Bus drivers have voted to down tools “indefinitely” in one of the most disruptive acts of industrial action to hit Aberdeen in recent history.
Despite optimism following crunch talks with mediator ACAS last week, members of union Unite have rejected the latest proposal from First Bus and will be walking out from tomorrow.
The union has suggested that new negotiations could take place as soon as today, but in a statement First said it had delivered its “final offer” and would now be taking time to weigh up its position.
Of the 320 drivers in the union balloted, 255 voted with 58% rejecting the offer.
This marked a significant climbdown from the initial vote last month, where 95% of members were not in favour.
Drivers fear their new contracts could leave them up to £5,000 a year worse off, with less holiday entitlement and longer shifts.
Unite’s regional officer Willie Wallace said: “I think with the changes to their terms and conditions, our members feel strongly enough that they’ve said they’ll be on indefinite strike until we get this sorted.
“In an ideal world they would be willing to drive on buses, but it’s got to the stage where they’ve been pushed this far that they have to make a stand.”
He added: “It was a difficult negotiation with ACAS, but we felt it was right to take the offer back to our members.
“They’ve had a chance to vote on it and they gave us a clear message that it’s still not sufficient enough.
“We hope First Bus will take that on board. They still have a workforce that’s not happy.”
Last night First Aberdeen’s operations director David Phillips refused to answer questions from the media, and instead read a statement outside the company’s King Street depot.

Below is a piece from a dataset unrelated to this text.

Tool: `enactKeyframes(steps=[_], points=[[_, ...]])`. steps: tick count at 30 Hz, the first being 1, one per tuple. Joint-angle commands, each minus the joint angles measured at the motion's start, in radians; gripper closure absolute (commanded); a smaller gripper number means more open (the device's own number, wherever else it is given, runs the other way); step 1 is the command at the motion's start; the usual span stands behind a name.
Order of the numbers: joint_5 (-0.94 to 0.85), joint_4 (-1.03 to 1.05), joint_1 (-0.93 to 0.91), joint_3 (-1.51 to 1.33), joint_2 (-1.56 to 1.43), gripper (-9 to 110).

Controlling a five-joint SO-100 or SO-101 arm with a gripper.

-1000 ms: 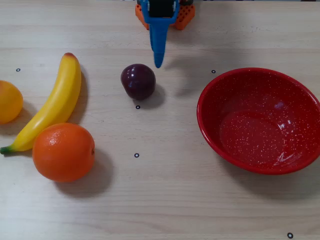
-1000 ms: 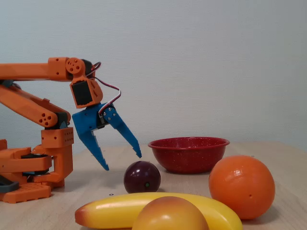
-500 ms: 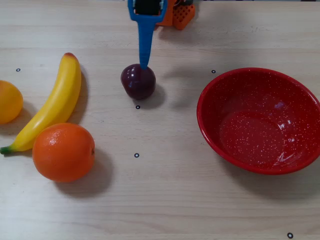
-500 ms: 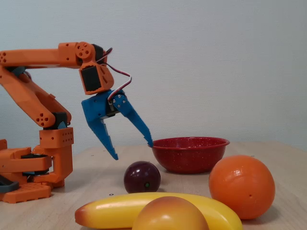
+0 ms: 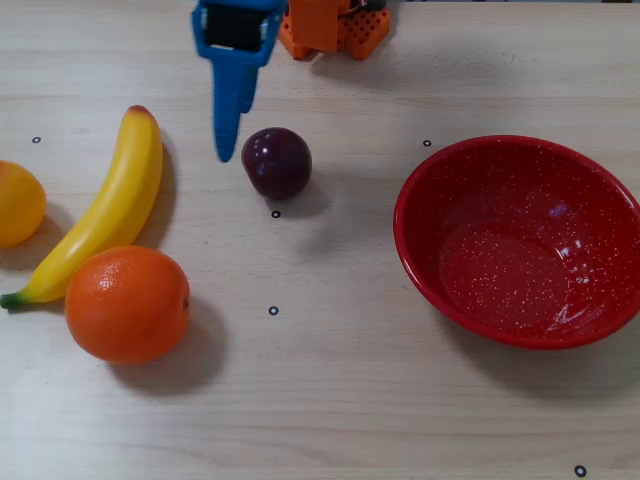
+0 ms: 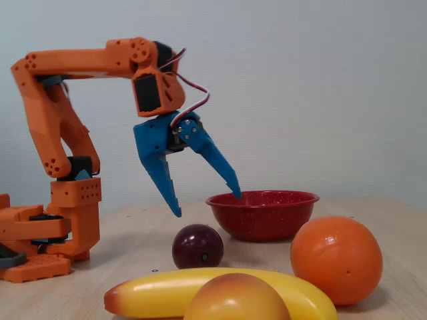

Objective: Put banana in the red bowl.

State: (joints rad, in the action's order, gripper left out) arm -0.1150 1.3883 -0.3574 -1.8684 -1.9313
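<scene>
The yellow banana [image 5: 105, 215] lies on the wooden table at the left of the overhead view, green stem toward the bottom left, reddish end at the top. In the fixed view the banana [image 6: 160, 293] lies in the foreground, partly behind a yellow-orange fruit. The red speckled bowl [image 5: 470, 200] stands empty at the right; in the fixed view the bowl [image 6: 263, 217] is at the back. My blue gripper [image 5: 230, 105] hangs open and empty above the table, between the banana's top end and a plum. Its jaws are spread wide in the fixed view [image 6: 207, 204].
A dark purple plum [image 5: 277, 162] sits just right of the fingertip and shows in the fixed view [image 6: 197, 245]. An orange [image 5: 127, 303] touches the banana's lower part. A round yellow-orange fruit [image 5: 18, 203] lies at the left edge. The arm's orange base [image 5: 330, 30] is at the top.
</scene>
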Motion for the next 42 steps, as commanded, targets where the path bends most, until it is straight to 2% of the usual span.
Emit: enactKeyframes(steps=[1, 9, 32, 42], points=[[-0.023, 0.014, -0.031, 0.144, 0.011, 67], [-0.006, 0.011, -0.109, 0.299, 0.152, 66], [0.491, 0.285, -0.193, 0.755, 0.528, 65], [0.609, 0.305, -0.282, 0.827, 0.647, 66]])
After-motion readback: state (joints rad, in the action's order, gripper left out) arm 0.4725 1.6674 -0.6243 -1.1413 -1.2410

He said: “We were absolutely clear that this was the best and final offer on the table despite the current reality of the situation facing the business in the city.

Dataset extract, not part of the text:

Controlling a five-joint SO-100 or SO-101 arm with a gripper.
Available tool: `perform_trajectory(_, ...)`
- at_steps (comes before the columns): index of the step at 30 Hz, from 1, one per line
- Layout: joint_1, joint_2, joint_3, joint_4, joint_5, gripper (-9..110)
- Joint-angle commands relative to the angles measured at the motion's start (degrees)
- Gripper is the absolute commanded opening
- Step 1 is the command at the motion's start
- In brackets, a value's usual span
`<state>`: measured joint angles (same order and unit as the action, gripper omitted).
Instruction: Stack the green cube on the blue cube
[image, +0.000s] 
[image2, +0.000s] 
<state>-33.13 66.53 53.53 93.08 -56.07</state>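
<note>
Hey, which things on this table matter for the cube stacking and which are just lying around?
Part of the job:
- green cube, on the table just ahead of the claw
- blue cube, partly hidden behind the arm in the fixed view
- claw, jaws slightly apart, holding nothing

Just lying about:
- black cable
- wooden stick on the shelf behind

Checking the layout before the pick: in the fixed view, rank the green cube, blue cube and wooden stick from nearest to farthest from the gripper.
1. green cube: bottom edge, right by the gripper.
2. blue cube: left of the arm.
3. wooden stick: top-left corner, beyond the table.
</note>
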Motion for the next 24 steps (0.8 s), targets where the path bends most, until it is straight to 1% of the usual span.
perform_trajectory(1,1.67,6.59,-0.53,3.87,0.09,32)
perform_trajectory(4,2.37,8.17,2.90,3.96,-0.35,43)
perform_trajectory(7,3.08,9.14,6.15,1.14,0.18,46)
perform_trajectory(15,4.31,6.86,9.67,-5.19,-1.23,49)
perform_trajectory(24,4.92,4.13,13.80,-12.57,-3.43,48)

“We were willing to go to these extra lengths to get the city’s bus services back to normal and end the disruption, so to see this voted down via ballot is very concerning indeed.
“The company will now need to take some time to digest this result and to weigh up the next steps as the costs to the business and falling revenues we are currently enduring simply cannot be sustained.”

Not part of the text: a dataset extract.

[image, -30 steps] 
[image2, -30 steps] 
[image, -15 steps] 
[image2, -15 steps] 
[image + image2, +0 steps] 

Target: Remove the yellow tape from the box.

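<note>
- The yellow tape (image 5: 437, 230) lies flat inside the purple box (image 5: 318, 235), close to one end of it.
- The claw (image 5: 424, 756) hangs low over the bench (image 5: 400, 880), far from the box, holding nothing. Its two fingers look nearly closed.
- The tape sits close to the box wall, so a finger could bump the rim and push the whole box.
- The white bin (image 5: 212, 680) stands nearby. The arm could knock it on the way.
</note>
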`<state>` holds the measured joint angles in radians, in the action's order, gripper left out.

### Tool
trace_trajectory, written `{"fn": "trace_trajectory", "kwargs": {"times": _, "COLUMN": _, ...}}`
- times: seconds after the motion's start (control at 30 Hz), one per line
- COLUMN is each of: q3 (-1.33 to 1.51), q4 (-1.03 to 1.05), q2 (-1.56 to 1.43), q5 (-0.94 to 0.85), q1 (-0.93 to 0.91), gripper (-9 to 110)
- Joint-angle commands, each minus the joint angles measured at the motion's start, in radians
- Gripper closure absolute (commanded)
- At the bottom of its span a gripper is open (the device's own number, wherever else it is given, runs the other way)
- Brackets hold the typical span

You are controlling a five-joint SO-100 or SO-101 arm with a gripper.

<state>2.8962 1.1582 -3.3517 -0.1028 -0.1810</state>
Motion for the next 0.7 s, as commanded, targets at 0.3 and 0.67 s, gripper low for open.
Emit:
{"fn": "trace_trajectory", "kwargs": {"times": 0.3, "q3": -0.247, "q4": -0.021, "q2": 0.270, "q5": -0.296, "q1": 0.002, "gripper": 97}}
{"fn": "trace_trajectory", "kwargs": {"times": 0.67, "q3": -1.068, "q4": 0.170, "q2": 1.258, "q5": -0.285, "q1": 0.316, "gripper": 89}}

Adrian Watson, the chief executive of Aberdeen Inspired, said business owners are already worried about the repercussions.
Many firms have reported drops in footfall, with customers unable to travel in because of the reduced bus timetables that has operated on the recent strike days.
Mr Watson said: “There’s a bit of concern and angst in the city centre.
“The businesses aren’t taking any side on the dispute but the longer this goes on the bigger adverse effect it has on them.
“We absolutely respect these challenges and we are keen to see a resolution everybody is comfortable with.”
A spokeswoman for Stagecoach North Scotland said: “All of our services will be operating as normal in Aberdeen.
“We have additional buses and staff that we will be using on our routes within the city to keep Aberdeen moving.”